• _ASSIGNMENT_: Your answer should consist of the lines holding "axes", copied from the material below.
◇ ◇ ◇ ◇ ◇ ◇ ◇
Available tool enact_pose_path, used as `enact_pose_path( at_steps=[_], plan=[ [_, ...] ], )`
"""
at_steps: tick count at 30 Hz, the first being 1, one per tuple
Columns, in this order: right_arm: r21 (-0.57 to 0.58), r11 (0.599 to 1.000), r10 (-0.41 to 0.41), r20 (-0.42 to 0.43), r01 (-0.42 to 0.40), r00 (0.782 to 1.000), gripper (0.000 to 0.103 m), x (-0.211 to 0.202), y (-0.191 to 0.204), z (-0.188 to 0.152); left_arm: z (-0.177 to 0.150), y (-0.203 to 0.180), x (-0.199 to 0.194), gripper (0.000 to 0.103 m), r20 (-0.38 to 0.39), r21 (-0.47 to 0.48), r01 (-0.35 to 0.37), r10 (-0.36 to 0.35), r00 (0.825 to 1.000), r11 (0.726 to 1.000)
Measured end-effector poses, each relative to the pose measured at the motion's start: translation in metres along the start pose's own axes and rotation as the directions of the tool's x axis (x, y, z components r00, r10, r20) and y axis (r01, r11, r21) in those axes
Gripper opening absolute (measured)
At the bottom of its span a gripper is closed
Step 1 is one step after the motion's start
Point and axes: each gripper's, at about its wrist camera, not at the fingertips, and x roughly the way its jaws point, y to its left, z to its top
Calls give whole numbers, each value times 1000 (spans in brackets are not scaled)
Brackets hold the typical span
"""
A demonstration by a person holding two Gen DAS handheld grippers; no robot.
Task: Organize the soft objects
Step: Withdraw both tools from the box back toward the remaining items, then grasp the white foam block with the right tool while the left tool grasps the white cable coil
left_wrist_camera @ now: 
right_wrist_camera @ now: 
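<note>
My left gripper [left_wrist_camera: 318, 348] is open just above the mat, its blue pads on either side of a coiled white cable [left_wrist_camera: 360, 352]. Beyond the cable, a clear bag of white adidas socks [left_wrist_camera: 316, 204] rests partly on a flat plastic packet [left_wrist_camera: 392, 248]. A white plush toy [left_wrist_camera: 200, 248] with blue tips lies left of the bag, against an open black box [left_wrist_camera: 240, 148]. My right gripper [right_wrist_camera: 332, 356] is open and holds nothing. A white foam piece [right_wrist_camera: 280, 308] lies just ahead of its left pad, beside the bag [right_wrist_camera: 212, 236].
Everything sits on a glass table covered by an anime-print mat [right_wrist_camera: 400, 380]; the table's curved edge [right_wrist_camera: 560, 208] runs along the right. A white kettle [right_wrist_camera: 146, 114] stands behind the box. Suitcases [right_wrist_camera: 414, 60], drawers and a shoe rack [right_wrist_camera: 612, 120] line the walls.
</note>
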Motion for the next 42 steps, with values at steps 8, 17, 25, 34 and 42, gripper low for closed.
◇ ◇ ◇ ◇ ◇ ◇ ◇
• _EXERCISE ANSWER_:
Measured end-effector poses, each relative to the pose measured at the motion's start: translation in metres along the start pose's own axes and rotation as the directions of the tool's x axis (x, y, z components r00, r10, r20) and y axis (r01, r11, r21) in those axes
Point and axes: each gripper's, at about its wrist camera, not at the fingertips, and x roughly the way its jaws point, y to its left, z to its top

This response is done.